Jody Wilson-Raybould lors de son témoignage sur SNC-Lavalin

Un témoignage bien incriminant

ÉDITORIAL / Le témoignage de Jody Wilson-Raybould a été limpide sur un sujet au moins : elle a bel et bien été victime de pressions afin qu’elle change d’idée à propos de SNC-Lavalin. Ces pressions étaient «voilées», mais l’ex-ministre de la Justice les a bien senties. Il n’y avait aucun doute là-dessus.

La question à propos de SNC-Lavalin porte sur un accord de poursuite suspendue auquel la société qui a son bureau-chef au Québec aurait été soumise. Il s’agit d’une entente de culpabilité limitée que SNC-Lavalin aurait signée — en fait, SNC-Lavalin a travaillé fort tout l’automne pour concrétiser cette entente. L’alternative, c’est que SNC-Lavalin risquerait une poursuite juridique qui pourrait l’exclure de contrats gouvernementaux au Canada pour une période de 10 ans. Par exemple, SNC-Lavalin a obtenu le contrat de la seconde phase du train léger à Ottawa, ce qui lui serait interdit si elle était reconnue coupable.

Mme Wilson-Raybould a été claire, dans son témoignage devant le comité de la justice de la Chambre des communes, hier. Elle avait pris sa décision de ne pas permettre l’accord de poursuite suspendue dans le cas de SNC-Lavalin à la mi-septembre 2018. C’est une nouvelle procédure que le gouvernement de Justin Trudeau avait amenée dans le projet de loi sur le budget (avec lequel l’accord de poursuite suspendue n’avait aucun lien) et qui n’avait jamais été utilisée auparavant. Par contre, cette avenue juridique est commune dans les pays occidentaux. Pour des raisons obscures, le Canada n’en avait pas avant 2018.

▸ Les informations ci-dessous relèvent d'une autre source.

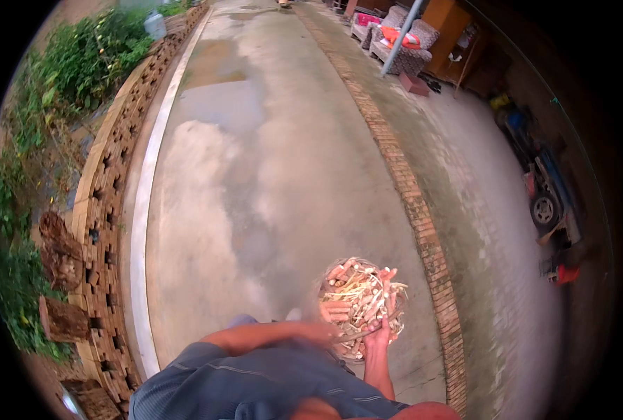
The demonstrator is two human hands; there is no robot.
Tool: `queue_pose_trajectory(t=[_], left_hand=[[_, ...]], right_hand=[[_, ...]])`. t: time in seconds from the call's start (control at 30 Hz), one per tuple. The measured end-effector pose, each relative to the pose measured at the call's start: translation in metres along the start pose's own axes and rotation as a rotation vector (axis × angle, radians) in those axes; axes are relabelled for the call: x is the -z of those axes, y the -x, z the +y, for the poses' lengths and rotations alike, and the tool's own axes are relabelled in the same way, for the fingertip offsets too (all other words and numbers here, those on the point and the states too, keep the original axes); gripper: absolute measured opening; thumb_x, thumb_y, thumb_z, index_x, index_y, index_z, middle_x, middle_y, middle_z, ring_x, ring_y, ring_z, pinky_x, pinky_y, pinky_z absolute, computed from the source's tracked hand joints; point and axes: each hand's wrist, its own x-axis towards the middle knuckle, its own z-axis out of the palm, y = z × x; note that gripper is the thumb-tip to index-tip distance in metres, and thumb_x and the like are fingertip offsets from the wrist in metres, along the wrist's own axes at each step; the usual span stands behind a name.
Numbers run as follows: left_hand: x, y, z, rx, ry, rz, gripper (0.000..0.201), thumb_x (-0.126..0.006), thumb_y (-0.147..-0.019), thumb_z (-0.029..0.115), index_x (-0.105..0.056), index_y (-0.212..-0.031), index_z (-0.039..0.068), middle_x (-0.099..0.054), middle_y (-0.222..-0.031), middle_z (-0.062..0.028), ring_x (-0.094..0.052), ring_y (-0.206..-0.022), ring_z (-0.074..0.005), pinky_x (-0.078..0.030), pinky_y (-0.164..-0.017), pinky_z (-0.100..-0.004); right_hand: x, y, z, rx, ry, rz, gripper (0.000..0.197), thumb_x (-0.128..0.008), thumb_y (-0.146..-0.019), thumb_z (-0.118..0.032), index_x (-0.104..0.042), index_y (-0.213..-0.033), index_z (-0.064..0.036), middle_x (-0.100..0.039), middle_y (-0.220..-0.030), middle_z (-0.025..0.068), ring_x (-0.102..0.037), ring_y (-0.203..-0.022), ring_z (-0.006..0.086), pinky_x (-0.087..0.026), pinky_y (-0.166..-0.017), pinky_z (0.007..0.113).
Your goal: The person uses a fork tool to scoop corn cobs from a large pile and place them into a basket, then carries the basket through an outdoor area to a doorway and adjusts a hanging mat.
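Observation:
Just ahead of my body is a round basket (354, 355) heaped with what look like pinkish-brown corn cobs (337, 308) and pale dry strands. A brown curved rod, seemingly the basket's handle (354, 337), crosses its near side. My right hand (377, 332) is closed around the right part of this handle, its fingers over the cobs. At the handle's left end is my left hand (320, 334), its forearm reaching across from the left. Motion smears its fingers, so its grip cannot be made out.
A long concrete path (290, 175) with damp patches runs ahead. A perforated brick wall (101, 203) and green plants (80, 63) line its left. A brick strip (409, 189) borders the right side, beyond which stand patterned armchairs (406, 49), a grey post (400, 38) and a wheeled machine (546, 206).

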Motion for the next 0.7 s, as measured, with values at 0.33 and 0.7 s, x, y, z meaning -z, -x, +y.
queue_pose_trajectory(t=[0.33,0.7], left_hand=[[0.119,0.172,-0.083,1.420,0.606,0.996,0.047,-0.054,-0.078,0.014,-0.050,-0.125,0.005,-0.061,-0.090,-0.0117,-0.061,-0.077,-0.0205,-0.051,-0.062,-0.0336],[0.104,0.265,-0.213,1.760,0.035,0.072,0.032,-0.050,-0.077,0.028,-0.068,-0.087,0.004,-0.064,-0.097,-0.0195,-0.061,-0.091,-0.0354,-0.049,-0.082,-0.0426]], right_hand=[[-0.068,-0.150,-0.088,-0.027,-0.003,0.079,0.028,-0.046,-0.093,-0.029,-0.040,-0.069,-0.0169,-0.036,-0.053,-0.0043,-0.032,-0.042,0.0111,-0.035,-0.044,0.031],[-0.136,-0.268,-0.104,0.116,0.083,0.270,0.026,-0.048,-0.090,-0.032,-0.041,-0.068,-0.0184,-0.034,-0.050,-0.0063,-0.029,-0.040,0.0088,-0.031,-0.039,0.028]])
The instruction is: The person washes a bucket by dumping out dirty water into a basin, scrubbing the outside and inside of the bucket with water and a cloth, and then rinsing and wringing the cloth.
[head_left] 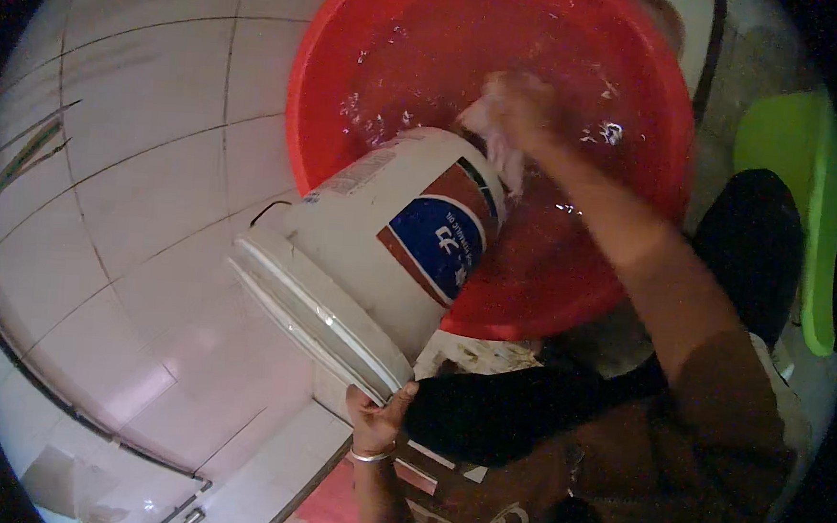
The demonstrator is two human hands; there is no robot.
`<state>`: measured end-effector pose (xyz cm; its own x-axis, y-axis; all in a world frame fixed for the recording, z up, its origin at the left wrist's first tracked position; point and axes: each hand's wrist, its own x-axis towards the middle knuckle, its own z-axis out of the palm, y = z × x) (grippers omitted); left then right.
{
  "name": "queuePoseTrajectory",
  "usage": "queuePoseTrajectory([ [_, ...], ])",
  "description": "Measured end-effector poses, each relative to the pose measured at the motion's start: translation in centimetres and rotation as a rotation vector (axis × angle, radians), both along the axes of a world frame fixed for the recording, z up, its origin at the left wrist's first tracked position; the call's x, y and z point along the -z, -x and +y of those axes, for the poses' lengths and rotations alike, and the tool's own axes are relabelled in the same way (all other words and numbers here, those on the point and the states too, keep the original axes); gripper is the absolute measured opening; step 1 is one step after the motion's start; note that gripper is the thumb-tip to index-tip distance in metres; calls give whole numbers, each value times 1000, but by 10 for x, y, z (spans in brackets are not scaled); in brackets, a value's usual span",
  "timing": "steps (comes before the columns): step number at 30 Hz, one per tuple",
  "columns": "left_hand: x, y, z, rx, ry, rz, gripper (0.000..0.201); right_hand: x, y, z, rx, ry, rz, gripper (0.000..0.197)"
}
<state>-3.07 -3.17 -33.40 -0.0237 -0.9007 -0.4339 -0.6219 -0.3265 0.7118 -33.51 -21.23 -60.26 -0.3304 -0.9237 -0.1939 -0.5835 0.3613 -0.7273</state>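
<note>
Brown clothing [606, 493] with a pale printed motif lies closest, spread across the lower right, with dark-clad knees [505, 411] bent beyond it. Just past them a large white bucket [344, 219] lies tipped on its side, its wide ribbed rim toward the lower left and its narrower end reaching over the red basin [304, 101]. The left hand [377, 417], with a silvery bangle [373, 454] at its wrist, is clamped on the near edge of the bucket's rim, the thumb lying along it. A red-brown and blue label [434, 239] faces upward on the bucket's side, and a thin dark wire handle [266, 214] sticks out on the far side near the rim. The right arm stretches across the basin, and the right hand [524, 105] is closed around a pale pinkish cloth [506, 161], which hangs down just beside the bucket's narrower end; motion blur hides the single fingers, and whether the cloth touches the bucket I cannot tell. Water [452, 33] with bright glints fills the basin around them. Pale tiles [146, 178] with dark joints spread at the left, and a bright green plastic piece [780, 140] stands at the far right, beside one knee.
</note>
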Motion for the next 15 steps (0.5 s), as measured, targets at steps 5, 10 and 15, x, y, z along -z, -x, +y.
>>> queuePoseTrajectory([
  [5, 12, 8, 2, -29, 150, -53, 20, 36, 12, 46, -13, 188, -193, 31],
  [10, 22, -13, 31, -153, 301, -132, 26, -112, -67, 95, -65, 247, -1233, 21],
  [15, 18, 22, -1, 101, 342, -143, 32, -193, -109, 134, -629, 909, -669, 21],
])
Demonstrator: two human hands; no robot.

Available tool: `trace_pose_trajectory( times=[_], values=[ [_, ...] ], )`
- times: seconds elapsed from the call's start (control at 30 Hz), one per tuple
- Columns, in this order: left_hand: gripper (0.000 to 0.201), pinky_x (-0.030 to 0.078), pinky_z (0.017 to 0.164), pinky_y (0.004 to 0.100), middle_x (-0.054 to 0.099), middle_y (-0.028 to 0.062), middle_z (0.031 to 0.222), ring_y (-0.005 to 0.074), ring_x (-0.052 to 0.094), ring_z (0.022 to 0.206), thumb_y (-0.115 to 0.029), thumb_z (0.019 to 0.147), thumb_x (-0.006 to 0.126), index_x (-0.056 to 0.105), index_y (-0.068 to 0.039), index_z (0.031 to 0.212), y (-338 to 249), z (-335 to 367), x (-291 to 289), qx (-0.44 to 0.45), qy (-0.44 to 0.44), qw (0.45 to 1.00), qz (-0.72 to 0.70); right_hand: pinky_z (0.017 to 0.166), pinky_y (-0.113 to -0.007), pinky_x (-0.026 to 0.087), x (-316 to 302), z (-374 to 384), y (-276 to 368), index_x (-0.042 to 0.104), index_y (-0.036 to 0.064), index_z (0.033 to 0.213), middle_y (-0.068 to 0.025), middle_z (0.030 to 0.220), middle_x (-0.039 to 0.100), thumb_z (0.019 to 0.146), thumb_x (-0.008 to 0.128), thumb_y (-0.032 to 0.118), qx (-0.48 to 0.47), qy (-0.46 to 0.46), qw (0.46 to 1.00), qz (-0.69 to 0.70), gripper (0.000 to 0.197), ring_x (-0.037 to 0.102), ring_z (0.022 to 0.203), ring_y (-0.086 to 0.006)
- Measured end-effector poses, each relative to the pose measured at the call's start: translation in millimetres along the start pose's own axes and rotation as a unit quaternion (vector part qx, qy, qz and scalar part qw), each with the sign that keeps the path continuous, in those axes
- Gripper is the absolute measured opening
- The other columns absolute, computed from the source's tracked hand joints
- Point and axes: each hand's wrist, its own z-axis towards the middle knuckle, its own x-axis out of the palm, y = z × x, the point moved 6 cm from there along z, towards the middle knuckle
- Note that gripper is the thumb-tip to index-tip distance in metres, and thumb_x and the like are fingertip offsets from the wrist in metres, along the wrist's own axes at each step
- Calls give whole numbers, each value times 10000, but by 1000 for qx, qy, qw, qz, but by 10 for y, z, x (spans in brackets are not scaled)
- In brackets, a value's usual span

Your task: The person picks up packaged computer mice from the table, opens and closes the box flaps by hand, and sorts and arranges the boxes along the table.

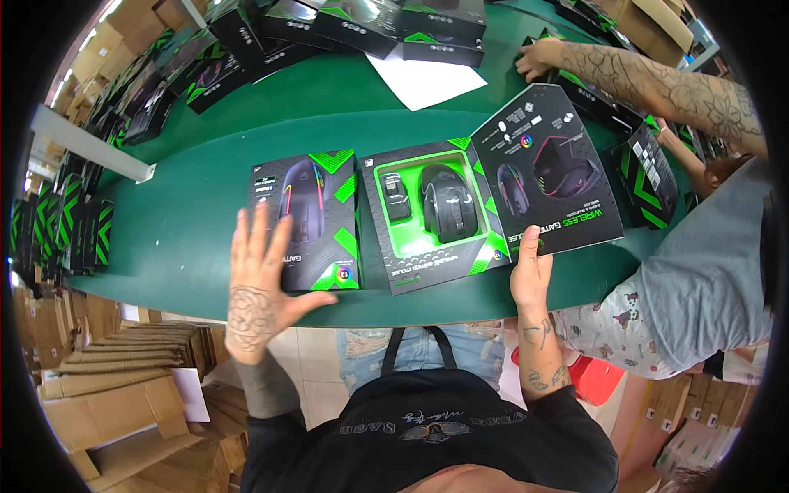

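A black-and-green gaming mouse box [316,255] lies flat on the green table [197,185] in front of me. My left hand [256,300] is spread with straight fingers over its left edge; whether it touches the box I cannot tell. To the right, a second mouse box [444,267] lies with its front flap [563,156] swung out to the right. Inside its green-lined window sit a black mouse [449,204] and a small dark item [395,195]. My right hand [532,275] grips the flap's lower edge, thumb on top and fingers mostly hidden behind.
More mouse boxes [444,33] are piled along the far side, near a white sheet [427,80]. Others stand at the left [82,234]. At right, a co-worker's tattooed arm [657,86] reaches over boxes. A grey metal post [94,144] juts in at left; flattened cartons [131,353] lie below.
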Motion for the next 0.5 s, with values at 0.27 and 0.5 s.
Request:
trace_pose_trajectory(
  times=[0.27,0.5],
  values=[
    [1078,429,979,454,461,214,1344,385,436,1258,-596,489,786,437,6,1312,343,-160,72,-6,-36,999,15,734,-296,391,41,8,-146,516,-25,912,-18,851,486,1006,396,294,-5,-8,1000,23,353,440,803,-129],
    [1093,513,877,434,529,221,1264,384,460,1235,-659,528,742,398,-11,1338,326,-268,60,53,-200,976,68,574,-254,380,132,-37,24,529,16,843,5,723,497,976,479,206,-45,19,998,-49,237,458,650,-89]
  ],
)
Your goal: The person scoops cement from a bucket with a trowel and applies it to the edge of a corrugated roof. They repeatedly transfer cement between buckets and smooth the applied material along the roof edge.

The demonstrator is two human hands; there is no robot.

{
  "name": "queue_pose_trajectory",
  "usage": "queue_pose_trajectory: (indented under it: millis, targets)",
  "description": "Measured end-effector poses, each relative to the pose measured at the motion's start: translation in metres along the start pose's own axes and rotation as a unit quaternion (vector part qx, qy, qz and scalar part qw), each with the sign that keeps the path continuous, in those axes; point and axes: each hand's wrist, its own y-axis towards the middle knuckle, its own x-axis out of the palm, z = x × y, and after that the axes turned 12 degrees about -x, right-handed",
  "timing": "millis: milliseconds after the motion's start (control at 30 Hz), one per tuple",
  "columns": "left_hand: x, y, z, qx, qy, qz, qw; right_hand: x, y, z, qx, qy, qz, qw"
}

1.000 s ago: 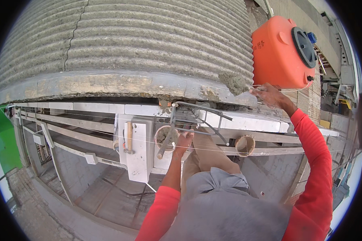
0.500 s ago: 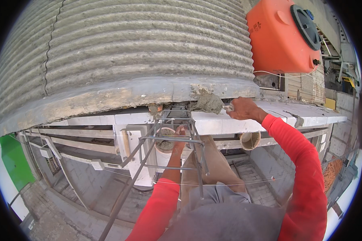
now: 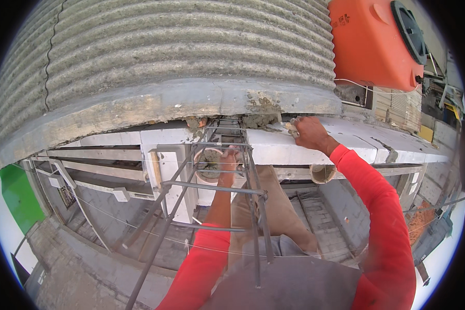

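My right hand (image 3: 313,135) is closed round the handle of a trowel (image 3: 293,129). The tool's blade points left, partly hidden under grey mortar. That wet mortar (image 3: 259,121) sits in the gap between the concrete roof edge (image 3: 165,102) and the white block wall (image 3: 305,150). Lower down, behind the steel rebar cage (image 3: 217,184), my left hand (image 3: 230,159) grips the rim of a pale bucket (image 3: 206,179) holding more mortar. Bars of the cage cross in front of my left hand and forearm, so some fingers are hidden.
Corrugated roofing (image 3: 191,46) rises beyond the edge, with an orange water tank (image 3: 374,46) at its right. A second round container (image 3: 322,174) hangs below the white blocks. Thin strings cross the space, and a floor (image 3: 320,227) lies far below.
The mortar lump carried by the trowel is now down in the gap under the roof edge, and the trowel lies lower against it. My left hand stays at the bucket. The whole view has shifted slightly.
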Motion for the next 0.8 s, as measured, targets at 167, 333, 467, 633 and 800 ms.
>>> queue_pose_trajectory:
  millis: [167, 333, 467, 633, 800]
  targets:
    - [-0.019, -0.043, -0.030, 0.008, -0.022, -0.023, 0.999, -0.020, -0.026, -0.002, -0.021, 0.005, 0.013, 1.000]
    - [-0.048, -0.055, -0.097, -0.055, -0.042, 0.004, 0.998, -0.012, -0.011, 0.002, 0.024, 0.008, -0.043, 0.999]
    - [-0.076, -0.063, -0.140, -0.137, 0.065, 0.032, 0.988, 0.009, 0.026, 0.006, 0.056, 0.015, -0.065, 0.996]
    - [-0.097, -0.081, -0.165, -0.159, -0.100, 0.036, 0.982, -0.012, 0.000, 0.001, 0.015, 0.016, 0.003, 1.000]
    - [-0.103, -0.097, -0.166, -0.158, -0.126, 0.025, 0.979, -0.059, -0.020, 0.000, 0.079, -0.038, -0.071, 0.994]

Selon le témoignage de Mme Wilson-Raybould, le premier ministre Justin Trudeau «cherchait un moyen» de régler le différend. C’est-à-dire qu’il voulait que la ministre change d’idée sur l’accord de poursuite suspendue, sans qu’il n’ait besoin de lui dire expressément. Ce qu’il ne pouvait pas faire puisque cela consisterait en des pressions indues sur un ministre de la Justice.

Elle lui a dit le 17 septembre qu’elle n’autoriserait pas l’accord de poursuite suspendue, en présence du greffier du Conseil privé Michael Wernick, en quelque sorte le chef de cabinet du premier ministre.

M. Trudeau savait bien qu’il marchait sur des oeufs dans ce dossier et il faisait bien attention. Il a mentionné l’importance de milliers d’emplois de SNC-Lavalin au Québec et au Canada, et la proximité de l’élection au Québec. Cette élection n’avait aucun lien avec SNC-Lavalin, mais la perspective d’un déménagement du bureau-chef à Londres semblait bien réelle, quoiqu’éloignée. Il parlait de possibilités bien réelles et se tenait loin de menaces. Elles se sont concrétisées par la suite, ce qui est hautement regrettable. Des menaces venues de la part de M. Wernick et de membres du Conseil privé, du ministère des Finances et du Bureau du premier ministre. Des menaces «voilées» toujours, mais insistantes dans leur répétition. Qui ont mené à son expulsion du ministère de la Justice le 14 janvier pour le ministère des Anciens combattants, poste qu’elle a quitté de son propre chef quelques jours plus tard.

Il a été impossible d’en savoir davantage à ce sujet puisque la permission spéciale de témoigner de M. Trudeau se terminait le 14 janvier, et pas après.

Le témoignage de Jody Wilson-Raybould a éclairé les Canadiens et ils doivent se féliciter que l’ex-ministre de la Justice ait agi avec droiture dans ce dossier. Maintenant, le débat est lancé en cette année électorale. La question n’est pas terminée et cela durera jusqu’à l’automne. Les Canadiens se feront leur idée sur ce litige le 21 octobre 2019, jour d’élection.